__WHAT NEEDS TO BE DONE__
Would you please transcribe exactly the lines from the one containing "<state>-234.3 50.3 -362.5" through the end of the material below, and only those?

▽

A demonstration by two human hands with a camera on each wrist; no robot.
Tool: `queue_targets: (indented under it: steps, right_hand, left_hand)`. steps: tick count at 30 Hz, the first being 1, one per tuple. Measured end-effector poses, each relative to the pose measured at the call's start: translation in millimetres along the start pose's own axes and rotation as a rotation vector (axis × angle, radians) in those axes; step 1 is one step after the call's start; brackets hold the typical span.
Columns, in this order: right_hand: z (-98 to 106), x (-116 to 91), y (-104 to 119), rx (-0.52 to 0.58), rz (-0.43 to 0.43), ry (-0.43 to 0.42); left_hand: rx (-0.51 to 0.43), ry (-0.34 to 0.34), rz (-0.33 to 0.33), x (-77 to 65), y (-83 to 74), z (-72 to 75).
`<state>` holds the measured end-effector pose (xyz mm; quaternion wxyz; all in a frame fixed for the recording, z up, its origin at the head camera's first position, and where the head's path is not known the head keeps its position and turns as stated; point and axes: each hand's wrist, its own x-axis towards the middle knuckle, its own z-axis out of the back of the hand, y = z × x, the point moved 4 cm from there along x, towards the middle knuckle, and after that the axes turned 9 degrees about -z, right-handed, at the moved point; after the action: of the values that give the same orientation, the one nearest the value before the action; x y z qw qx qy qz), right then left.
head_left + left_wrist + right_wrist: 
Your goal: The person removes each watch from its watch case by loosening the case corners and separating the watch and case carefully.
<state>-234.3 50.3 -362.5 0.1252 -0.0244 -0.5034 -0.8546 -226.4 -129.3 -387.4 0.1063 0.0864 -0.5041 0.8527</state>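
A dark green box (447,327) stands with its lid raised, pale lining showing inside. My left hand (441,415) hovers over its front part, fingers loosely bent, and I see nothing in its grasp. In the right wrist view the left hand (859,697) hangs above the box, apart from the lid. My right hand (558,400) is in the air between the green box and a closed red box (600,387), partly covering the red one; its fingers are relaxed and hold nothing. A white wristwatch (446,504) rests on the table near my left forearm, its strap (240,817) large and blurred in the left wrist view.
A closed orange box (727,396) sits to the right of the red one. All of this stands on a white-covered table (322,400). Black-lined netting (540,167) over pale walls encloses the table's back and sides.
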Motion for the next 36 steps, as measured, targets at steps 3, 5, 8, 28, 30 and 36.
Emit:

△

__ANSWER TO THE EXERCISE__
<state>-234.3 50.3 -362.5 0.1252 -0.0244 -0.5034 -0.8546 -226.4 -129.3 -387.4 0.1063 0.0864 -0.5041 0.8527</state>
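A dark green box (447,327) stands with its lid raised, pale lining showing inside. My left hand (441,415) hovers over its front part, fingers loosely bent, and I see nothing in its grasp. In the right wrist view the left hand (859,697) hangs above the box, apart from the lid. My right hand (558,400) is in the air between the green box and a closed red box (600,387), partly covering the red one; its fingers are relaxed and hold nothing. A white wristwatch (446,504) rests on the table near my left forearm, its strap (240,817) large and blurred in the left wrist view.
A closed orange box (727,396) sits to the right of the red one. All of this stands on a white-covered table (322,400). Black-lined netting (540,167) over pale walls encloses the table's back and sides.
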Motion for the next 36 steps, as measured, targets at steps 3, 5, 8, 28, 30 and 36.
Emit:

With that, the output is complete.